The task ▸
Quote the listing below in full and exactly as written, but omit every picture.

____________

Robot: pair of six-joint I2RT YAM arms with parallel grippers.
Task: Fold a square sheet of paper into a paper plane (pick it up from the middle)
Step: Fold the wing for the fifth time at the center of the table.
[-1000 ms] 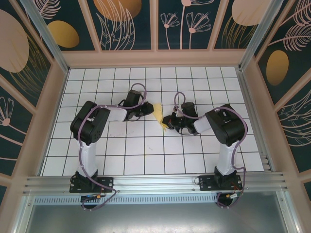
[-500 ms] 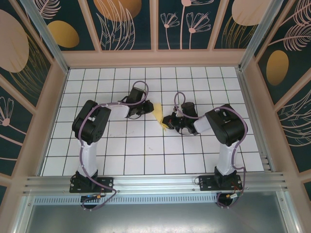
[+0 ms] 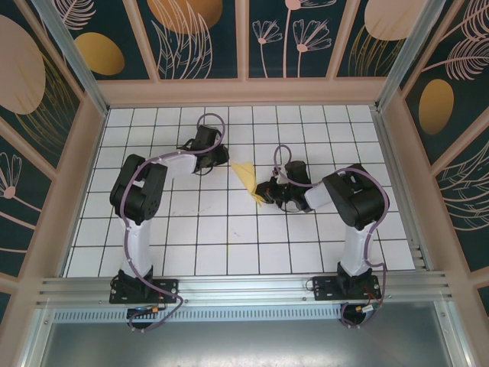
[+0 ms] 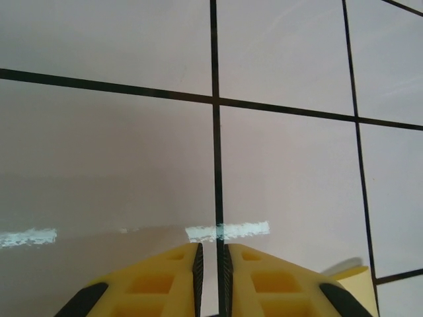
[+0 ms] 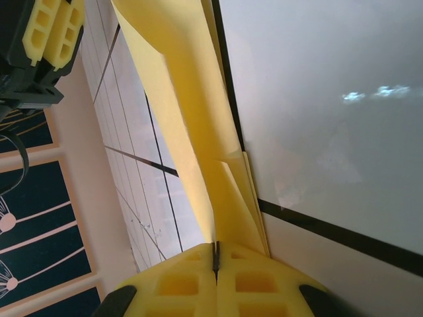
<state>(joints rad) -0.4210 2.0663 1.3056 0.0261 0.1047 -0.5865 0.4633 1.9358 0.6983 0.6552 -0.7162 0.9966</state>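
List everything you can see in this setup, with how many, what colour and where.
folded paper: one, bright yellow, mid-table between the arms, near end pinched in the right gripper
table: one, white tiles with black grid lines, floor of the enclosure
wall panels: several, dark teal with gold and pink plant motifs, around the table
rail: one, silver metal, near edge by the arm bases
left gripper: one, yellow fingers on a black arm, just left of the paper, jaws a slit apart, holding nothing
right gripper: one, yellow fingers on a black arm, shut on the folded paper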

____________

Written answer ▸
Robot: pair of six-joint I2RT YAM arms with parallel grippers.
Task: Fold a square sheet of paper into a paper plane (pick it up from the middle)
Step: Fold the wing for the fifth time at the center of the table.
[-1000 ms] 
[-500 ms] 
[+0 ms] 
[+0 ms] 
[+0 ms] 
<state>(joints rad) -0.4210 2.0663 1.3056 0.0261 0.1047 -0.5865 0.4633 1.9358 0.6983 0.6552 -0.7162 0.9966</state>
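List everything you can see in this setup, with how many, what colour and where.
folded paper: one, bright yellow, mid-table between the arms, near end pinched in the right gripper
table: one, white tiles with black grid lines, floor of the enclosure
wall panels: several, dark teal with gold and pink plant motifs, around the table
rail: one, silver metal, near edge by the arm bases
left gripper: one, yellow fingers on a black arm, just left of the paper, jaws a slit apart, holding nothing
right gripper: one, yellow fingers on a black arm, shut on the folded paper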

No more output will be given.